* Assignment *
Filter this material down to the lines that contain the string "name", and return those lines.

- Opening Delimiter -

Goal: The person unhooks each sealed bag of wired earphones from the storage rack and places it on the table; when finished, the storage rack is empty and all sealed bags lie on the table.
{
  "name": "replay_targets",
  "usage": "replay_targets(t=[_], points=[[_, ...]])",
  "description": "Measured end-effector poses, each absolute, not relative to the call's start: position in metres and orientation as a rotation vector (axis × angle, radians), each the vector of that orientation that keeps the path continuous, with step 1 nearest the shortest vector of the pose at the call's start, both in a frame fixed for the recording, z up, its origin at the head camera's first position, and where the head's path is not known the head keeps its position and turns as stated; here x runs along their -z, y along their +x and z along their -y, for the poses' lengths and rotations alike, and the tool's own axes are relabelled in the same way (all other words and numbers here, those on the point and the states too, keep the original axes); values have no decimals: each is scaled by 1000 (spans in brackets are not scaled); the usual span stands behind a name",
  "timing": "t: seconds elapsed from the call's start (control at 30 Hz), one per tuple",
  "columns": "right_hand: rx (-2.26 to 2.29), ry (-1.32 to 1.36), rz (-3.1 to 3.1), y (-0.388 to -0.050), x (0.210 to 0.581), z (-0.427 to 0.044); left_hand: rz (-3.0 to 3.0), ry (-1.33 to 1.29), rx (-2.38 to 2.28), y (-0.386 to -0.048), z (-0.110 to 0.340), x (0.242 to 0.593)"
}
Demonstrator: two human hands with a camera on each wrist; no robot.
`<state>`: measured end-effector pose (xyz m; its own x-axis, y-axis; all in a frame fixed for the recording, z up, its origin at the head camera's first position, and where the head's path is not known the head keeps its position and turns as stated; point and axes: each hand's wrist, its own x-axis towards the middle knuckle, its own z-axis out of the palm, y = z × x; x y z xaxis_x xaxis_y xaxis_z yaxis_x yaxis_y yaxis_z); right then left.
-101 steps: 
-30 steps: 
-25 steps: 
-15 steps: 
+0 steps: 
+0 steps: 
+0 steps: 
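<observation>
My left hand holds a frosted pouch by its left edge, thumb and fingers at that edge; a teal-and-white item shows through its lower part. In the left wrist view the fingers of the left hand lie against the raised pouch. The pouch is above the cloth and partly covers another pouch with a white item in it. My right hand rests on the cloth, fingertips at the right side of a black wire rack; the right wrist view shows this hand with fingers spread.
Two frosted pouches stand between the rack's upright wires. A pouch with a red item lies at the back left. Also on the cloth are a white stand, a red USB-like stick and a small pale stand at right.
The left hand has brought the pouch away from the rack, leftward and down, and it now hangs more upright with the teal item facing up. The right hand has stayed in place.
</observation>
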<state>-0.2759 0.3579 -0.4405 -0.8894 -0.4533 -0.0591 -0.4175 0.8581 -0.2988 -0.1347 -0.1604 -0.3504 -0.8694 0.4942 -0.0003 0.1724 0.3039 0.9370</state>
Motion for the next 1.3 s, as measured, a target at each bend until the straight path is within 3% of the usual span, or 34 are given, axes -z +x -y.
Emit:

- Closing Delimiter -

* Result *
  "name": "replay_targets",
  "description": "Measured end-effector poses, each absolute, not relative to the call's start: position in metres and orientation as a rotation vector (axis × angle, radians), each the vector of that orientation that keeps the path continuous, with step 1 nearest the shortest vector of the pose at the call's start, both in a frame fixed for the recording, z up, its origin at the head camera's first position, and where the head's path is not known the head keeps its position and turns as stated; here x runs along their -z, y along their +x and z along their -y, for the poses' lengths and rotations alike, and the tool's own axes are relabelled in the same way (all other words and numbers here, those on the point and the states too, keep the original axes); values have no decimals: each is scaled by 1000 (spans in brackets are not scaled); the usual span stands behind a name",

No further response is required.